Your assignment: Can the data below be echoed back word for word?

▼▼▼

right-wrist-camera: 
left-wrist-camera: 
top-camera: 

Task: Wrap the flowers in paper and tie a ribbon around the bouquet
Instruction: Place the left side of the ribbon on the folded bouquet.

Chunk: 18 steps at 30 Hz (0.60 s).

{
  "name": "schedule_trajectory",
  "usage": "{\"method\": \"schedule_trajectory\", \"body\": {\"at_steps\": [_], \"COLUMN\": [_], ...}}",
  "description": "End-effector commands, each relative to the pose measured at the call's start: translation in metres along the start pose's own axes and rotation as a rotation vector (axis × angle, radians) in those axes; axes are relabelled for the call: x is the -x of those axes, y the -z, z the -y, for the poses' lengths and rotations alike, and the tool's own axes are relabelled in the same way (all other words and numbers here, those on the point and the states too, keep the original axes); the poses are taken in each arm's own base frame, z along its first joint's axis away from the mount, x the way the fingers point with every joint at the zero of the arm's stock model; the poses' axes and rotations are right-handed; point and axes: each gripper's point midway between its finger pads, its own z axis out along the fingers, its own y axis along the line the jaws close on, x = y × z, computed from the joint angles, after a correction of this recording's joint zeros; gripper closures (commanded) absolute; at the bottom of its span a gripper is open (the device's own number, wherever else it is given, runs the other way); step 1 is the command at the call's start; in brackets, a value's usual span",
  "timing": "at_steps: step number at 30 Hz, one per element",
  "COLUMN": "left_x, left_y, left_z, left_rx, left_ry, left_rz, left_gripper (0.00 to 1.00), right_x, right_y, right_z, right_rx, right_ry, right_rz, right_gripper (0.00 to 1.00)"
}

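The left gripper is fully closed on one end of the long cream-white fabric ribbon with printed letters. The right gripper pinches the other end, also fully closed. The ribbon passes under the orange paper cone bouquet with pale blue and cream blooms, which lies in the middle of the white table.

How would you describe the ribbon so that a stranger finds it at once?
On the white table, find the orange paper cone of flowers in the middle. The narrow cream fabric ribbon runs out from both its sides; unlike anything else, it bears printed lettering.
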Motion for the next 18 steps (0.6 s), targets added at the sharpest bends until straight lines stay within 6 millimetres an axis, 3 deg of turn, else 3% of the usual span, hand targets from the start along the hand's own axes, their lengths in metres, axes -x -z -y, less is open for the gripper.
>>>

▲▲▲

Expected output:
right-wrist-camera: 
left-wrist-camera: 
top-camera: 

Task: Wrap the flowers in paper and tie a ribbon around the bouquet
Instruction: Place the left side of the ribbon on the folded bouquet.

Chunk: 18 steps at 30 Hz (0.60 s).

{
  "name": "schedule_trajectory",
  "usage": "{\"method\": \"schedule_trajectory\", \"body\": {\"at_steps\": [_], \"COLUMN\": [_], ...}}",
  "description": "End-effector commands, each relative to the pose measured at the call's start: translation in metres along the start pose's own axes and rotation as a rotation vector (axis × angle, radians) in those axes; axes are relabelled for the call: x is the -x of those axes, y the -z, z the -y, for the poses' lengths and rotations alike, and the tool's own axes are relabelled in the same way (all other words and numbers here, those on the point and the states too, keep the original axes); the poses are taken in each arm's own base frame, z along its first joint's axis away from the mount, x the way the fingers point with every joint at the zero of the arm's stock model; the poses' axes and rotations are right-handed; point and axes: each gripper's point midway between its finger pads, its own z axis out along the fingers, its own y axis along the line the jaws close on, x = y × z, computed from the joint angles, after a correction of this recording's joint zeros; gripper closures (commanded) absolute; at the bottom of its span a gripper is open (the device's own number, wherever else it is given, runs the other way); step 1 is the command at the call's start; in brackets, a value's usual span",
  "timing": "at_steps: step number at 30 Hz, one per element",
  "COLUMN": "left_x, left_y, left_z, left_rx, left_ry, left_rz, left_gripper (0.00 to 1.00), right_x, right_y, right_z, right_rx, right_ry, right_rz, right_gripper (0.00 to 1.00)"
}

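The left gripper is fully closed on one end of the long cream-white fabric ribbon with printed letters. The right gripper pinches the other end, also fully closed. The ribbon passes under the orange paper cone bouquet with pale blue and cream blooms, which lies in the middle of the white table.

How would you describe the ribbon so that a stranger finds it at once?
On the white table, find the orange paper cone of flowers in the middle. The narrow cream fabric ribbon runs out from both its sides; unlike anything else, it bears printed lettering.
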Motion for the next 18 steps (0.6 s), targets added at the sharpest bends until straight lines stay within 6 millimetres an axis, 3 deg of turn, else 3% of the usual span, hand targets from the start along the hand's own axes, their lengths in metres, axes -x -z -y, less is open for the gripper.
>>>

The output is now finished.